Filed under Teaching Whore Press

3 responses to “Superintendent knows the teachers are up to something

  1. Now this is funny……

    spread the humor:charlywalker.wordpress.com

  2. Miss Crabtree

    It is suspected that the deep purple nature of Ms. True’s graphed results are the consequence of the beet ragout concocted by district dieticians after receiving a (pardon the expression) shitload of government beets waylaid from an overage of beet production last fall in Minnesota. Rather than paying to store the beets any longer, the vegetables were diverted to school lunch programs in strategically located states. “That beats all,” exclaimed Mitzy Schonberger, head of the Wyoming’s school lunch oversight task force. “Beets are good for you. They are rich in Vitamins B, E, and T. But they are hell to get out of the aprons worn by most of our school lunch personnel. We sent out a warning to all the cafeterias.”
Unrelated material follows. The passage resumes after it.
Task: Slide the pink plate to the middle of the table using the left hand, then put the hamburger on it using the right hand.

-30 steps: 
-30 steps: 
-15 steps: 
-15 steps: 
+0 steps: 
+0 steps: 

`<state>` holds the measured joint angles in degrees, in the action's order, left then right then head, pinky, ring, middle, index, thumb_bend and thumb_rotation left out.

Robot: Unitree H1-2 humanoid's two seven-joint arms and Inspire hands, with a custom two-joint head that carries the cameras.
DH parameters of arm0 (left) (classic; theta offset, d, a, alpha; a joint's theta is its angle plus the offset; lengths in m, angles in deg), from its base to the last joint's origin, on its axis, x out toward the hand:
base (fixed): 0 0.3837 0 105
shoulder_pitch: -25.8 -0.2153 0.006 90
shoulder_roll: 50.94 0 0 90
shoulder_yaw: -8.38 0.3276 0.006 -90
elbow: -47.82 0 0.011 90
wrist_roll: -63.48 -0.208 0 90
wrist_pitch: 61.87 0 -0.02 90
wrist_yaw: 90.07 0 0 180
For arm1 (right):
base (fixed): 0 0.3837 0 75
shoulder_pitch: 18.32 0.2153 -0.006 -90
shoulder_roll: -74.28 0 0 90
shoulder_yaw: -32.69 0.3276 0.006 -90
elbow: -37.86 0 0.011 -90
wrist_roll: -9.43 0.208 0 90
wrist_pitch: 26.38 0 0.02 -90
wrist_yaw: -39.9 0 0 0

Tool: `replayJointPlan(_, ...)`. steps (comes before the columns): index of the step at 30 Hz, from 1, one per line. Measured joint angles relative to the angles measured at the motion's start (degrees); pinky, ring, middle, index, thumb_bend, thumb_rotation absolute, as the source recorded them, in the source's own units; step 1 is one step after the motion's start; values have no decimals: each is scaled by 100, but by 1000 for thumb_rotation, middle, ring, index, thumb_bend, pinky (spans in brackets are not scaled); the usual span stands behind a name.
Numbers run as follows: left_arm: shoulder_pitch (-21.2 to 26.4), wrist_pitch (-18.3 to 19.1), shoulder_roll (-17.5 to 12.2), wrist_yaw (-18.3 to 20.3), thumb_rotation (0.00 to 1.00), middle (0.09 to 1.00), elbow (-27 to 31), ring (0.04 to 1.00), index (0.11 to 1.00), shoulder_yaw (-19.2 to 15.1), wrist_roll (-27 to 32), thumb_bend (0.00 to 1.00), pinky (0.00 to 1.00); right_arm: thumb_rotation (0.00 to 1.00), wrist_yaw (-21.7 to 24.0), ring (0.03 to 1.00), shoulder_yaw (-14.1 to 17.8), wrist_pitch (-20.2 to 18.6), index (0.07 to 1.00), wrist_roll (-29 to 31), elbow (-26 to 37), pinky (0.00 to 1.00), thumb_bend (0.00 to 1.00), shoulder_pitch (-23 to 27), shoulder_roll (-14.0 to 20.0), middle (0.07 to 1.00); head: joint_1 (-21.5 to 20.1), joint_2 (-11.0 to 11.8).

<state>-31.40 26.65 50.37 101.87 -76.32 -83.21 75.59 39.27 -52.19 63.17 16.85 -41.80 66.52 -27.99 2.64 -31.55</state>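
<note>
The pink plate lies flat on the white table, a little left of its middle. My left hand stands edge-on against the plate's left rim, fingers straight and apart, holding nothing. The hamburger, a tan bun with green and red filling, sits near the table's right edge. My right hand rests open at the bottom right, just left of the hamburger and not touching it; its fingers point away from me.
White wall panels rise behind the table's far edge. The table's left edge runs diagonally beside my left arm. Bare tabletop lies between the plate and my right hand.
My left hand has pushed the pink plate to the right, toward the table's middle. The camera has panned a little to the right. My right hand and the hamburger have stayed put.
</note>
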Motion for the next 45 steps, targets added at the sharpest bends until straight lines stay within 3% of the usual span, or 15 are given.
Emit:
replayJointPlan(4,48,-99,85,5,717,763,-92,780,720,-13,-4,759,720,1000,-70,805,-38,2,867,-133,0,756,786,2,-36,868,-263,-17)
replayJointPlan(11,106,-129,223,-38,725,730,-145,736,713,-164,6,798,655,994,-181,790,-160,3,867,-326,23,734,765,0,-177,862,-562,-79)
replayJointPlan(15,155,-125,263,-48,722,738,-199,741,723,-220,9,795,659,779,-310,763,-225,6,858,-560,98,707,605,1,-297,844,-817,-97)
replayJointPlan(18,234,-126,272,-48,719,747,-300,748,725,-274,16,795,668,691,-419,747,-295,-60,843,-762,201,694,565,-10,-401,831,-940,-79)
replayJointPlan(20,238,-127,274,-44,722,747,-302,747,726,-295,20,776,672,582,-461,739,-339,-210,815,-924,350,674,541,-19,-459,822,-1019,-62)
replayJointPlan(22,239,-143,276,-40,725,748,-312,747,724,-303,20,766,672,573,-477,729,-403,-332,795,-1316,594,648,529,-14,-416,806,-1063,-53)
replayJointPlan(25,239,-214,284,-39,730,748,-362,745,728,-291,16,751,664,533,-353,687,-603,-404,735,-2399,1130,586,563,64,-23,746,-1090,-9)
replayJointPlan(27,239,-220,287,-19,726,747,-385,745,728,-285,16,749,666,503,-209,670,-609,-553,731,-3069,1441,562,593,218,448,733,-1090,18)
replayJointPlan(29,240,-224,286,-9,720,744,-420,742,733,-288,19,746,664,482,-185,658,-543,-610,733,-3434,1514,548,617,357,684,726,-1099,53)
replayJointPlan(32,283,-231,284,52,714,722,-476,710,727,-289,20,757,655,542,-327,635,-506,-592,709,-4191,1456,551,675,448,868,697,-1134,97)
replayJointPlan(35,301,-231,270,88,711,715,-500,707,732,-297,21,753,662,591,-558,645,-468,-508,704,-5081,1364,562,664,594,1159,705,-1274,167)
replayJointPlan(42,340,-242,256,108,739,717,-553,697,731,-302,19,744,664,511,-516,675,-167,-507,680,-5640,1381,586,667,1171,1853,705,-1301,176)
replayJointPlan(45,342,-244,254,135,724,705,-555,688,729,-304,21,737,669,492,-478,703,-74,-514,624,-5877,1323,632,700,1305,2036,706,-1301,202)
    Local Tea Party officials championed the savings garnered by removing beets from storage and putting them onto the lunch trays of thousands of school children. “I wouldn’t eat ’em myself,” explained Bud Tugly, the Grand Teamaster of Laramie, “But they’re good enough for them kids to chow down on.”

  3. Luke

    I laughed out loud at “Apparently, I have to shit more than the average teacher, as my bar graph is quite a bit higher and more purple than most other teachers.”.